▶ **WHAT IS BEING ASKED**
Reproduce only the lines from the one containing "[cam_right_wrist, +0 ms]" through the end of the data, exactly as they stand.

▶ **COLLECTED DATA**
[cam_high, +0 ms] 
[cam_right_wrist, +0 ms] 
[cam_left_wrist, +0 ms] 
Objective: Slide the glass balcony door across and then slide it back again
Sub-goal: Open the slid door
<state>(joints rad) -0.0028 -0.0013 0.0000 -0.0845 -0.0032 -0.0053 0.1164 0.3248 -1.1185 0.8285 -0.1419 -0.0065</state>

▶ **PROBLEM SOLUTION**
[cam_right_wrist, +0 ms] 
[cam_left_wrist, +0 ms] 
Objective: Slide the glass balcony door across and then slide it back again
Sub-goal: Open the slid door
<state>(joints rad) -0.0028 -0.0013 0.0000 -0.0845 -0.0032 -0.0053 0.1164 0.3248 -1.1185 0.8285 -0.1419 -0.0065</state>

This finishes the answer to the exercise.